Category Archives: Uncategorized

I love Visio! I hate Visio!

I love Visio.  It produces so many great diagrams with great detail and clarity.  You can’t build, manage, operate, or support a data center without Visio.

There are a few things I really hate about using Visio with MIS organizations (especially MIS management.)

The main thing my clients hate about Visio is the same thing my previous employer hated:  the licensing cost combined with the closed file format.  The more good VSDX files you have circulating in an MIS organization, the more people are clamoring for a licensed software copy so that they can even see the danged diagrams.  Microsoft has shrewdly used some of their traditional product packaging techniques to make it so that your typical end-user can’t see the contents without thinking he or she needs the full Visio software package.  (Yes, there are a couple of solutions for your more experienced user.)  Circulate an updated diagram of the data center floor plan and suddenly everybody in the MIS organization and in the data center building will be clamoring for Visio on their laptop or desktop (or both.)

The most amusingly annoying thing I hate about using Visio is “architect elitism.”  Due to the licensing cost, many organizations choose to distribute Visio licenses only to the few people actually expected to be producing VSDX diagrams.  The assumption is that the producers will distribute PDF copies to the diagram viewers.  At IBM, licenses were only distributed to a short list of IT architects.  This quickly established a concept of elitism connected to who had or did not have the software.  I attended many design meetings where the “peons” would complain about not being able to see the design and the favored few responded “You must not be an architect.  Only architects use Visio, and architects only use Visio.”  I truly believe that if software was still distributed in boxes, some of these guys and gals would have carried around the empty Visio product box so that everybody could tell they were one of The Chosen™.

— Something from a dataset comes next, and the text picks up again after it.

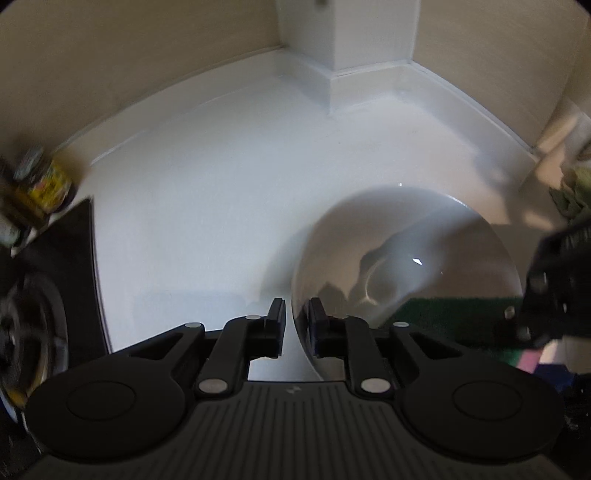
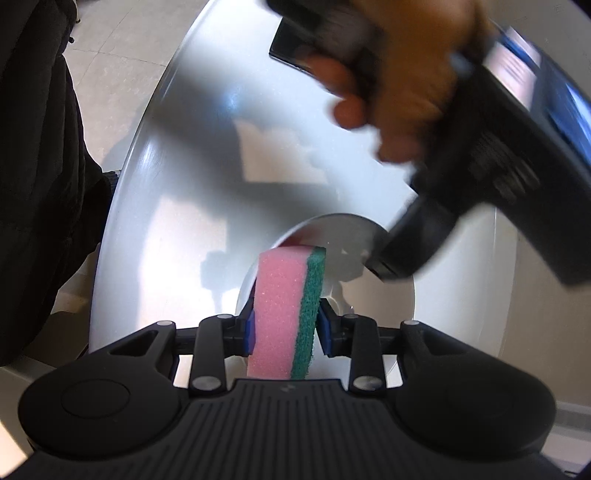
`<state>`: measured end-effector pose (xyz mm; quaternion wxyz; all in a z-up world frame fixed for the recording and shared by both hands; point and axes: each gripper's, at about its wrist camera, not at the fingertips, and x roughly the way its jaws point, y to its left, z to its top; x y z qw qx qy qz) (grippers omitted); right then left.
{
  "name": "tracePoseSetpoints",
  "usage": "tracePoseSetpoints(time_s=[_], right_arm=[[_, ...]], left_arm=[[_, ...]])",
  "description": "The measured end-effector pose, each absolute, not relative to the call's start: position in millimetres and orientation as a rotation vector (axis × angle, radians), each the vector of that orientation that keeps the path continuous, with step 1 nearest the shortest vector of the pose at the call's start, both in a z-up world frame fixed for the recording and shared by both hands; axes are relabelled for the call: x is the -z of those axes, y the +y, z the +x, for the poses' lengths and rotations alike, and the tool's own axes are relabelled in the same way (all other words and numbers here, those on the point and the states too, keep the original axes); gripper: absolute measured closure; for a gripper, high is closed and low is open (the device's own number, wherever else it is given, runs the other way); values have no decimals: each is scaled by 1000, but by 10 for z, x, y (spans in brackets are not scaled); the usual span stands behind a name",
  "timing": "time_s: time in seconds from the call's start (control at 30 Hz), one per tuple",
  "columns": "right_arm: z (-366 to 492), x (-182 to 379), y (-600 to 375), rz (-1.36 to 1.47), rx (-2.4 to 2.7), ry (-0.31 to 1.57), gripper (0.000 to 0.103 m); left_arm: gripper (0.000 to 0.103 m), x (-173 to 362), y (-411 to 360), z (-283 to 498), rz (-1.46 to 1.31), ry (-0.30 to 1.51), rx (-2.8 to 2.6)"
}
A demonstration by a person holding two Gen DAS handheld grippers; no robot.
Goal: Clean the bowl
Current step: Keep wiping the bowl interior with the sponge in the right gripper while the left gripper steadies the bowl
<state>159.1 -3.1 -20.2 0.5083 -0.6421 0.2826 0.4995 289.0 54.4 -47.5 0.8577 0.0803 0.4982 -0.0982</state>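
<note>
A white bowl (image 1: pixel 406 258) is held tilted above a white counter. My left gripper (image 1: pixel 297 325) is shut on the bowl's rim, one finger outside and one inside. My right gripper (image 2: pixel 284 325) is shut on a pink sponge (image 2: pixel 277 314) with a green scouring side, which stands upright between the pads. The sponge's top reaches the bowl (image 2: pixel 332 254) rim in the right wrist view. The sponge's green side (image 1: pixel 454 314) and the right gripper's body (image 1: pixel 554 288) also show at the bowl's near right in the left wrist view. The left gripper's body (image 2: pixel 498 147) and the hand on it blur across the right wrist view.
The white counter (image 1: pixel 221 184) meets a beige wall with a white corner post (image 1: pixel 347 33). A yellow-labelled jar (image 1: pixel 44 184) and a dark stove edge (image 1: pixel 74 277) are at the left. A green cloth (image 1: pixel 572 192) lies at the right. A round white tabletop (image 2: pixel 184 184) lies below.
</note>
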Motion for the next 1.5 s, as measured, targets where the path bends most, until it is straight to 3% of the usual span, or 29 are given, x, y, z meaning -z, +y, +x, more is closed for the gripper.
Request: tracePoseSetpoints(time_s=[0.7,1.07,1.33,1.5], right_arm=[[1378,376,-145,-1766,-1157,586,75],[1449,315,-101,-1596,-1167,640,76],[1348,454,-78,-1779,-1148,561,76],[1375,500,-97,-1781,-1096,563,76]], left_arm=[[86,482,569,3084,232,1030,332],[81,432,693,2749,70,1036,225],[89,453,609,2966,202,1028,262],[84,412,679,2891,120,1031,208]])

One quick way to embarrass yourself in front of clients is to distribute VSDX files at an Executive-level design review.  Executives don’t tolerate the attitude that they would be able to appreciate the brilliance of your design if only they had the foresight to load Visio on their laptop.  Executives have long loved Powerpoint.  Naturally, this leads to large populations of Partners, Managers, and IT Sellers wanting to see everything in Powerpoint.

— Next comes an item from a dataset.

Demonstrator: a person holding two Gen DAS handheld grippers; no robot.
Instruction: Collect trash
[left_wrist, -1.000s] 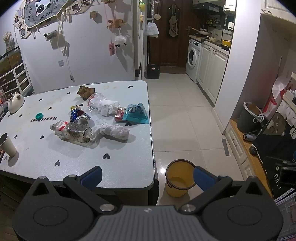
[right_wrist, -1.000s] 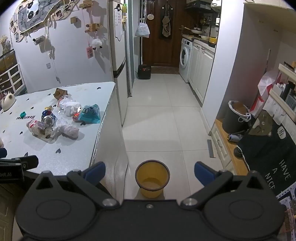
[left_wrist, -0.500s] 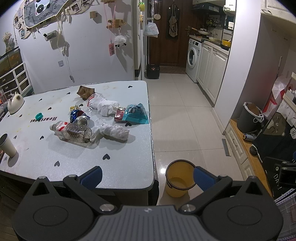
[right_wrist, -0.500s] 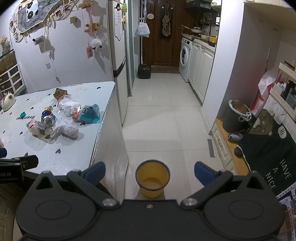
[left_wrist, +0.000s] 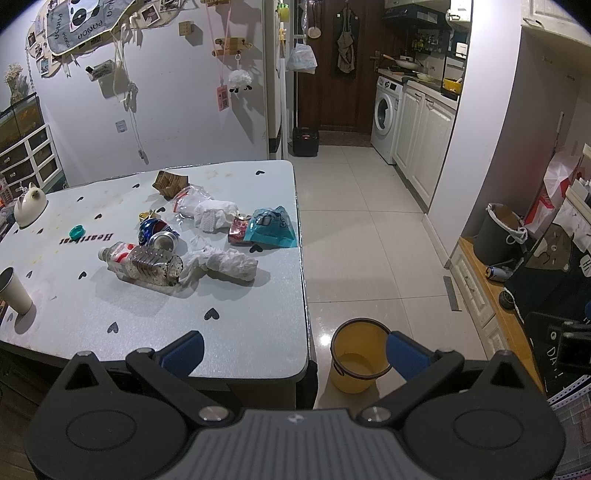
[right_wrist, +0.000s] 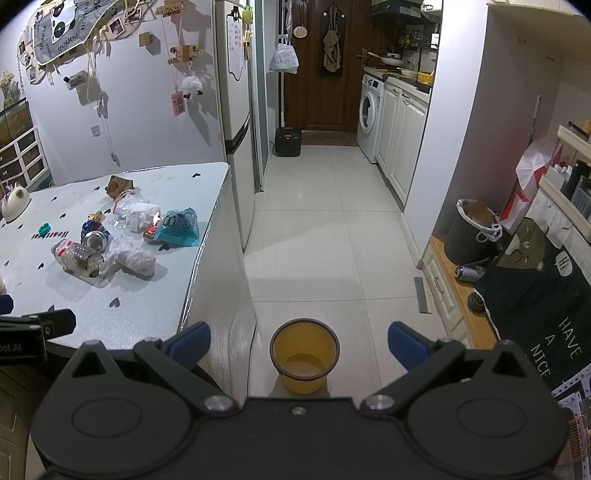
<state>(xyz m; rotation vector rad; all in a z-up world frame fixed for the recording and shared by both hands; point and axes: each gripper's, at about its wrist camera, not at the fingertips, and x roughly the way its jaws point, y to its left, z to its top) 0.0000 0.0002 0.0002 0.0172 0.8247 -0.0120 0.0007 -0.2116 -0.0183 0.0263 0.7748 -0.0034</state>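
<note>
Trash lies on the grey table (left_wrist: 229, 332): a clear plastic bottle (left_wrist: 142, 262), a crushed blue can (left_wrist: 157, 232), crumpled white wrap (left_wrist: 229, 260), a teal snack bag (left_wrist: 271, 227) and a clear bag with tissue (left_wrist: 208, 212). The pile also shows in the right wrist view (right_wrist: 125, 236). A yellow bin (left_wrist: 360, 354) stands on the floor by the table's corner; it shows in the right wrist view too (right_wrist: 304, 354). My left gripper (left_wrist: 293, 350) is open and empty above the table's near edge. My right gripper (right_wrist: 299, 341) is open and empty above the bin.
A paper cup (left_wrist: 13, 291), a green cap (left_wrist: 77, 232), a white teapot (left_wrist: 29, 201) and a wooden holder (left_wrist: 170, 181) are on the table. A dark bin (left_wrist: 496, 232) stands at the right. A fridge (right_wrist: 236, 122) stands behind the table.
</note>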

After spending enough tedious hours stuffing Visio diagrams into Powerpoint presentations, I concluded that most diagrams should start out as, and remain Powerpoint diagrams.  Visio is really indispensible when you need “everything on one chart,” such as a data center floor plan, a rack elevation diagram, or some network diagrams.  However, many presentations and discussions either take a semi-abstract view of the big picture, or only need to show the details about one small aspect of the big picture.  For drawing IT diagrams, Powerpoint has the features that Visio designers use 80% of the time, and about 60% of Visio drawing tasks are essentially the same as in Powerpoint.  Frankly, the best rack elevation diagrams that I’ve seen were built in spreadsheets.  (Which would you rather revise 5 times per day during a deployment project: a cabling spreadsheet or a cabling diagram?)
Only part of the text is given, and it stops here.